Wenn Sie dieses Verfahren trotzdem ausprobieren möchten, sollten Sie daran denken: Kleine Füße sind viel empfindlicher und zarter als die von Erwachsenen. Und je jünger das Kind ist, desto sanfter muss der Druck auf die Sohle sein. Klagt Ihr Sprössling nach der Behandlung über stärkere Schmerzen als zuvor, bleibt nur eins: die Therapie sofort abbrechen. Und entzündete, verletzte oder geschwollene Stellen sollten Sie niemals massieren.

Das steckt dahinter:

Schon die alten Ägypter setzten auf die wohltuende Wirkung der Fußmassage. Auch die Ärzte der Antike übten Druck auf die Sohle aus. Die heute praktizierte Fußreflexzonenmassage geht auf den amerikanischen Arzt William Fitzgerald (1872-1942) zurück. Er hatte die Methode aber eher gefunden als erfunden - er entwickelte entsprechende Techniken nordamerikanischer Indianer weiter. Laut Fitzgerald lässt die Untersuchung der Füße Rückschlüsse auf den allgemeinen Gesundheitszustand zu. Schmerzhafte und körnige Stellen, die bestimmten Bereichen im Körper zugeordnet werden, zeigen angeblich, wo der Energiefluss gestört ist.

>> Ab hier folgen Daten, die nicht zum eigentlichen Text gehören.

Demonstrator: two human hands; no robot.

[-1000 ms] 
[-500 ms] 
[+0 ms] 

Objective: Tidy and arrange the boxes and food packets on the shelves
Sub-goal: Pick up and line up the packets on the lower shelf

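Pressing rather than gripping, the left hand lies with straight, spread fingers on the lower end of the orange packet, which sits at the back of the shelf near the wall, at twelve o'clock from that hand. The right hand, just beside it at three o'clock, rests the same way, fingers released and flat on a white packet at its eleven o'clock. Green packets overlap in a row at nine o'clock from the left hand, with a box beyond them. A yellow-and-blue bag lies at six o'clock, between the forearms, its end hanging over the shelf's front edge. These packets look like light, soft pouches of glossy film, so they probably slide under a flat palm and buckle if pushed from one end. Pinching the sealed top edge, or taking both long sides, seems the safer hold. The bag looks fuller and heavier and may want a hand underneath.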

Werden diese Stellen dann durch Druck oder Massage stimuliert, soll das die Körperfunktionen harmonisieren.

So wirkt's:

Die Annahme, dass bestimmte Fußzonen mit bestimmten Organen verbunden sind, ist wissenschaftlich nicht haltbar. Inzwischen existieren auch unterschiedliche Reflexzonenkarten, die einander teilweise widersprechen. Wissenschaftler haben diese Massagetechnik wiederholt untersucht. Einige Studien bescheinigen der Fußreflexzonenmassage auch einen positiven Effekt - zum Beispiel bei Kopfschmerzen oder bei multipler Sklerose. Aber es konnte nicht bewiesen werden, dass das Verfahren Krankheiten kuriert oder vorbeugt. Dennoch scheint die Reflexzonentherapie Beschwerden zu lindern, die keine organischen Ursachen haben.

Das sagt der Experte:

Edzard Ernst leitet die Abteilung für Komplementärmedizin an der britischen Universität Exeter. Er beschäftigt sich seit langem mit der Wirksamkeit alternativer Heilmethoden und hat viele Verfahren getestet.
Sein Urteil: Eine Massage der Füße ist sicher angenehm. Die Annahme, dass darüber hinaus therapeutische Effekte zu erwarten sind, wird nicht durch klinische Studien gestützt.